Directions for this task — Every line in the records below between the one holding "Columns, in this" and the one holding "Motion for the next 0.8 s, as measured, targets", inclusive, is to be set down exactly; all other lines are to be left out.

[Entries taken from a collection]
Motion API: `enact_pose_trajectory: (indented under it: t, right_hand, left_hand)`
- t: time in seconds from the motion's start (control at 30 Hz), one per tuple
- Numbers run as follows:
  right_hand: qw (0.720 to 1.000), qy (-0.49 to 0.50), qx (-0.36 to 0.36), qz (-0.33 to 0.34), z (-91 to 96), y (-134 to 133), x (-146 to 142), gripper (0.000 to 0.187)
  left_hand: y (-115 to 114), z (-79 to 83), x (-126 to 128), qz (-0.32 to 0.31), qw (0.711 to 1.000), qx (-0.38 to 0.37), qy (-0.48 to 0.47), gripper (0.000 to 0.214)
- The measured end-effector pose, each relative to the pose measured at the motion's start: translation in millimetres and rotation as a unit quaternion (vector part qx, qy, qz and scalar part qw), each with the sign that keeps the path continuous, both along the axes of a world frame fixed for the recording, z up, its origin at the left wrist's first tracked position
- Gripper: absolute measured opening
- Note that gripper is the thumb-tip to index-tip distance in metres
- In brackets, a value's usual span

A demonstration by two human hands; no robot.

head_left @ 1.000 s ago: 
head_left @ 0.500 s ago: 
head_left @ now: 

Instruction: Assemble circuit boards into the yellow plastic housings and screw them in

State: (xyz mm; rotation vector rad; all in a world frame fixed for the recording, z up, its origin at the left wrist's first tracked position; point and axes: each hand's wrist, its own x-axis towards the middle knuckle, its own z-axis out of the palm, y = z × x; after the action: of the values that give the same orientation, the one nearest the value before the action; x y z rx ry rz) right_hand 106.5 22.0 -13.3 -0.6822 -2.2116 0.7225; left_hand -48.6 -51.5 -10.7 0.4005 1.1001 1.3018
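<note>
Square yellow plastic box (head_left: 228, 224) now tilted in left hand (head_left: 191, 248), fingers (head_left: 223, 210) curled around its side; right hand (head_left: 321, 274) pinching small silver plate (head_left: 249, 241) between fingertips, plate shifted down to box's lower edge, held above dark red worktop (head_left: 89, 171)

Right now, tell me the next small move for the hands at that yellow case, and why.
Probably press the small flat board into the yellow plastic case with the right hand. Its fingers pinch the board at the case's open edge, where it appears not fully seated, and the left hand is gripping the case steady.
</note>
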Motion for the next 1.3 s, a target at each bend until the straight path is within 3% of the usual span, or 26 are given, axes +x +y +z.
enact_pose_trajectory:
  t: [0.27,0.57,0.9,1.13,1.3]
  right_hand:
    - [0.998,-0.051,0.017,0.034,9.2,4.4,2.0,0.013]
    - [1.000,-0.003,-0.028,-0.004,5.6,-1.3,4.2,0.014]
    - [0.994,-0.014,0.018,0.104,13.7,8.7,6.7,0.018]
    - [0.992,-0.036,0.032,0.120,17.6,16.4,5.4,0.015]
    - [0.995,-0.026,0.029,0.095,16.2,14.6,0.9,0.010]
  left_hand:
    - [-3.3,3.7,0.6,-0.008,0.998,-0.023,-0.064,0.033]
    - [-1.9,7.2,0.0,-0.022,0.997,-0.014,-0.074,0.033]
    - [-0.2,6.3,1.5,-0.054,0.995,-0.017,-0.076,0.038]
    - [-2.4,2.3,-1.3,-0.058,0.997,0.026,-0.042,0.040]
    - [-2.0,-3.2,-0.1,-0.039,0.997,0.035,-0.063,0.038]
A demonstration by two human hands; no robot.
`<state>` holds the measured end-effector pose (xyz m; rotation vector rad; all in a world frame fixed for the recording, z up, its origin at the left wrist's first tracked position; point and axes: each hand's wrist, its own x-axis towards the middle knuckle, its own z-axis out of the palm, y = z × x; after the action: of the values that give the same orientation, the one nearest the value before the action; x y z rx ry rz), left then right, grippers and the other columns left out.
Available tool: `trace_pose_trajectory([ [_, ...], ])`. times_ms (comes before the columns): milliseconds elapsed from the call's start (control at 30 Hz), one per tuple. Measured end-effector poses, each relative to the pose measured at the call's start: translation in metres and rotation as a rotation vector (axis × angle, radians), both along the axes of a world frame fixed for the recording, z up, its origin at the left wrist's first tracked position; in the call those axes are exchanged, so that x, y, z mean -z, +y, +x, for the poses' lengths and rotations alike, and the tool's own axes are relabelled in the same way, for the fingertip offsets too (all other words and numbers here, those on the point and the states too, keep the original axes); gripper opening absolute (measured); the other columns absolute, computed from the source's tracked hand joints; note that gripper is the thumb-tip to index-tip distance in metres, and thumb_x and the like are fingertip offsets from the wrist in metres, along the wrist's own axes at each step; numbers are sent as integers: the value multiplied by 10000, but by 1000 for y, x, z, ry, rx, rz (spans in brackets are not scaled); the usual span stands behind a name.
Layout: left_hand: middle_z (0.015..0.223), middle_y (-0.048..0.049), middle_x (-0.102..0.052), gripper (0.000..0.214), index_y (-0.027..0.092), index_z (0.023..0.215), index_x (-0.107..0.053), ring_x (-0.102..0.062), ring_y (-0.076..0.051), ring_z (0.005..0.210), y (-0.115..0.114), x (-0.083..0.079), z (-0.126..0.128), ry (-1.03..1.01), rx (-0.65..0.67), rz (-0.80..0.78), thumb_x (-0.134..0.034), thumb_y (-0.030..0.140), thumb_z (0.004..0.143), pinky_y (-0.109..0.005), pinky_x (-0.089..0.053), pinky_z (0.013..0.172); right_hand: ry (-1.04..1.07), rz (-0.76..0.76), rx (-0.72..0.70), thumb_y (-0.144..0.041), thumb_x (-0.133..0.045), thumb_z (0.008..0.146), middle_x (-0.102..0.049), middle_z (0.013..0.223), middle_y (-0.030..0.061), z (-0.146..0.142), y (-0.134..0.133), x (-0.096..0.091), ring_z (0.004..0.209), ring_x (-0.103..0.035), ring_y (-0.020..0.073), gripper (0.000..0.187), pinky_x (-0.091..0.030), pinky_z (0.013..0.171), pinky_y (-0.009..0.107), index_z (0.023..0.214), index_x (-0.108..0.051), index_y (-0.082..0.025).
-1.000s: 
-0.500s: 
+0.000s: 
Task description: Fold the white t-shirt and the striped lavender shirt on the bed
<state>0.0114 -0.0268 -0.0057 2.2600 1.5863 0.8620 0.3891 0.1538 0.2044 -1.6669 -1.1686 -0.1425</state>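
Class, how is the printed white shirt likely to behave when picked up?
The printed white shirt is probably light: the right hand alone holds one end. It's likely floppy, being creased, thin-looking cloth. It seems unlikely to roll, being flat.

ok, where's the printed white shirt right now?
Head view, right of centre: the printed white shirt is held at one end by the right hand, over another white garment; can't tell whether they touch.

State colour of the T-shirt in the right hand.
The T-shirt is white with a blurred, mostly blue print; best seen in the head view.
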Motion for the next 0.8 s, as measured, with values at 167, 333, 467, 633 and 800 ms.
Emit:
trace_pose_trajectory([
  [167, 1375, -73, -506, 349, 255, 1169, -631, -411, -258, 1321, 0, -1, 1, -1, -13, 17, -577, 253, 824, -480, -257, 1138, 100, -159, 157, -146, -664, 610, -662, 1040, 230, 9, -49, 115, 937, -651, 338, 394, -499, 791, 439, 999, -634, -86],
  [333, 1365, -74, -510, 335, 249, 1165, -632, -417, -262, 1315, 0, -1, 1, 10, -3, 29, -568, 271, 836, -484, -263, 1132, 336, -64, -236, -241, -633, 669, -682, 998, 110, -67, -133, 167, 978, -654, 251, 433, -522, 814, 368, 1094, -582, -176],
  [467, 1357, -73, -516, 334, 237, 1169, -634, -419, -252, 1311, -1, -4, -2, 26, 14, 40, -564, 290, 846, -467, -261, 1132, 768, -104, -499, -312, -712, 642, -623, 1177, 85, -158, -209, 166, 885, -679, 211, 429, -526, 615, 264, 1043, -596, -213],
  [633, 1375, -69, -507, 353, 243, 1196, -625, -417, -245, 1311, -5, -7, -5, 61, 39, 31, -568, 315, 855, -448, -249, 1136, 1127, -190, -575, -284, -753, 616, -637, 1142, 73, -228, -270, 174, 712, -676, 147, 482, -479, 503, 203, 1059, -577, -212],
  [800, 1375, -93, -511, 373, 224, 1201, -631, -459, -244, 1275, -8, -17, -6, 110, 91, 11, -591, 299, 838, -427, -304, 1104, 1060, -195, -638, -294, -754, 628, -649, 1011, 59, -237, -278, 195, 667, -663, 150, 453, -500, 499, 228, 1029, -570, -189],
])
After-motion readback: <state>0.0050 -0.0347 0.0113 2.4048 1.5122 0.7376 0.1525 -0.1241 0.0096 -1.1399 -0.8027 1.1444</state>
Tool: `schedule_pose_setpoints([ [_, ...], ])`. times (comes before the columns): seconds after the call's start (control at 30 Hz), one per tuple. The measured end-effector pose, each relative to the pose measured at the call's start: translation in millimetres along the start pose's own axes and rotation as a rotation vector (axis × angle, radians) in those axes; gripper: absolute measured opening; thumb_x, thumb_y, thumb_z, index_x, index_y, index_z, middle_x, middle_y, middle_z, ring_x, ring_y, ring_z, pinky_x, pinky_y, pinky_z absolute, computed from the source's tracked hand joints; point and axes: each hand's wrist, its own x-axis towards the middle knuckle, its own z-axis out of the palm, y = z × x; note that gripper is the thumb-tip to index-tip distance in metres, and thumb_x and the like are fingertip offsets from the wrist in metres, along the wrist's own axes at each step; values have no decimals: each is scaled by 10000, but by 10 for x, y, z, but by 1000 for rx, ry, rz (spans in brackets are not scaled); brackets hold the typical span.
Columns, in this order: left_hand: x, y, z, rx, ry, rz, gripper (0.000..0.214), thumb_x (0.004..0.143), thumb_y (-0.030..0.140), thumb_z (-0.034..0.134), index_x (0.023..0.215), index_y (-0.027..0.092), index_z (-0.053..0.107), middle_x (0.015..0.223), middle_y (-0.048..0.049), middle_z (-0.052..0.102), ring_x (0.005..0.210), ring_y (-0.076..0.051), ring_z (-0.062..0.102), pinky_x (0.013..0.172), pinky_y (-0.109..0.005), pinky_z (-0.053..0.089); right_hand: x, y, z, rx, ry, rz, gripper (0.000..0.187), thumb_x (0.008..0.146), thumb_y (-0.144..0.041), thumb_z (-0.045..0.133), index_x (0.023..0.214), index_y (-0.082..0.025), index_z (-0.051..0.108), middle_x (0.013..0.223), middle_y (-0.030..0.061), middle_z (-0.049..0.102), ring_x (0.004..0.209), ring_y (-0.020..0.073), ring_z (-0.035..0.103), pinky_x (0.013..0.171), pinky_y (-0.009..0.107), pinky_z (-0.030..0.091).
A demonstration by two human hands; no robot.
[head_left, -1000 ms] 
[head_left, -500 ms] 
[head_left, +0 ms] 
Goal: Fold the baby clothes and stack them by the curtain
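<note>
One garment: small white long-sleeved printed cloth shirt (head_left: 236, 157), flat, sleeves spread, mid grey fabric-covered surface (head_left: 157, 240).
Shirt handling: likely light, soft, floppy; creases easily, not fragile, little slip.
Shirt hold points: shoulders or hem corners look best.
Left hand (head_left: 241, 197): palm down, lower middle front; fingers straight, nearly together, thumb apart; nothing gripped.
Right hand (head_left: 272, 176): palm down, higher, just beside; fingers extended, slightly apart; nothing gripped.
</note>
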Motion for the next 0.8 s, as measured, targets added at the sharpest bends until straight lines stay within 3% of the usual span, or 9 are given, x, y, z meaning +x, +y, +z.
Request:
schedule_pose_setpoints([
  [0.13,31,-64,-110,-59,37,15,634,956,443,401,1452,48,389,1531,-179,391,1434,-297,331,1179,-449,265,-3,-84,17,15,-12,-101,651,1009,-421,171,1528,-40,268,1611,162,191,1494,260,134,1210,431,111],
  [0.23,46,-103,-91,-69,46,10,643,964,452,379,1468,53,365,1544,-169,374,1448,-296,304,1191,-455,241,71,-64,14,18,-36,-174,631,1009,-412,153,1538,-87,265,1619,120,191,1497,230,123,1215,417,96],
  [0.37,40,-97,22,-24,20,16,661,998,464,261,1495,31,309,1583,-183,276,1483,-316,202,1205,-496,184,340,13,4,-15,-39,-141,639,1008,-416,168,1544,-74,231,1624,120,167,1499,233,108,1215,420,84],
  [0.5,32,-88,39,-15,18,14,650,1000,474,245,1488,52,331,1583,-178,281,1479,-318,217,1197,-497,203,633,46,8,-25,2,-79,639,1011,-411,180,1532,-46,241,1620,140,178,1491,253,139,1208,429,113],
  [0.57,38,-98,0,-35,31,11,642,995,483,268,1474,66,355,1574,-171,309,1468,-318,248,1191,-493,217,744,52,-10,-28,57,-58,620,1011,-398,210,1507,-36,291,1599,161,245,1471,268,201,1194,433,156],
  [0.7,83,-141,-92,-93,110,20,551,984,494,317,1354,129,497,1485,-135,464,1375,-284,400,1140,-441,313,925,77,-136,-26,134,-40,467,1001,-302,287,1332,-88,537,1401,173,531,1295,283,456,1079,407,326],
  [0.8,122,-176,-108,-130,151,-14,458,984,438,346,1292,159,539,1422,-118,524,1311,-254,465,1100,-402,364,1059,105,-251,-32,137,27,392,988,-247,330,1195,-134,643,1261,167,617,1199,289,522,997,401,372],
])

Task output —
Columns, in this order: left_hand: x, y, z, rx, ry, rz, gripper (0.000..0.214), thumb_x (0.004..0.143), thumb_y (-0.030..0.140), thumb_z (-0.034..0.134), index_x (0.023..0.215), index_y (-0.027..0.092), index_z (-0.053..0.107), middle_x (0.015..0.223), middle_y (-0.048..0.049), middle_z (-0.052..0.102), ring_x (0.005..0.210), ring_y (-0.076..0.051), ring_z (-0.062..0.102), pinky_x (0.013..0.172), pinky_y (-0.109..0.005), pinky_z (-0.053..0.089); right_hand: x, y, z, rx, ry, rz, gripper (0.000..0.187), thumb_x (0.008..0.146), thumb_y (-0.144..0.041), thumb_z (-0.045..0.133), index_x (0.023..0.214), index_y (-0.082..0.025), index_z (-0.051..0.108), middle_x (0.013..0.223), middle_y (-0.030..0.061), middle_z (-0.049..0.102), ring_x (0.004..0.209), ring_y (-0.020..0.073), ring_z (-0.035..0.103), pinky_x (0.013..0.171), pinky_y (-0.009..0.107), pinky_z (-0.030..0.091).
A demonstration by two human hands; no robot.
[head_left, -1000 ms] 
[head_left, -500 ms] 
[head_left, +0 ms] 
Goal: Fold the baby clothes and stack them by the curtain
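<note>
One garment: small white long-sleeved printed cloth shirt (head_left: 236, 157), flat, sleeves spread, mid grey fabric-covered surface (head_left: 157, 240).
Shirt handling: likely light, soft, floppy; creases easily, not fragile, little slip.
Shirt hold points: shoulders or hem corners look best.
Left hand (head_left: 241, 197): palm down, lower middle front; fingers straight, nearly together, thumb apart; nothing gripped.
Right hand (head_left: 272, 176): palm down, higher, just beside; fingers extended, slightly apart; nothing gripped.
</note>
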Motion for the next 0.8 s, as measured, targets added at the sharpest bends until straight lines stay within 3% of the usual span, or 9 are given, x, y, z meaning +x, +y, +z.

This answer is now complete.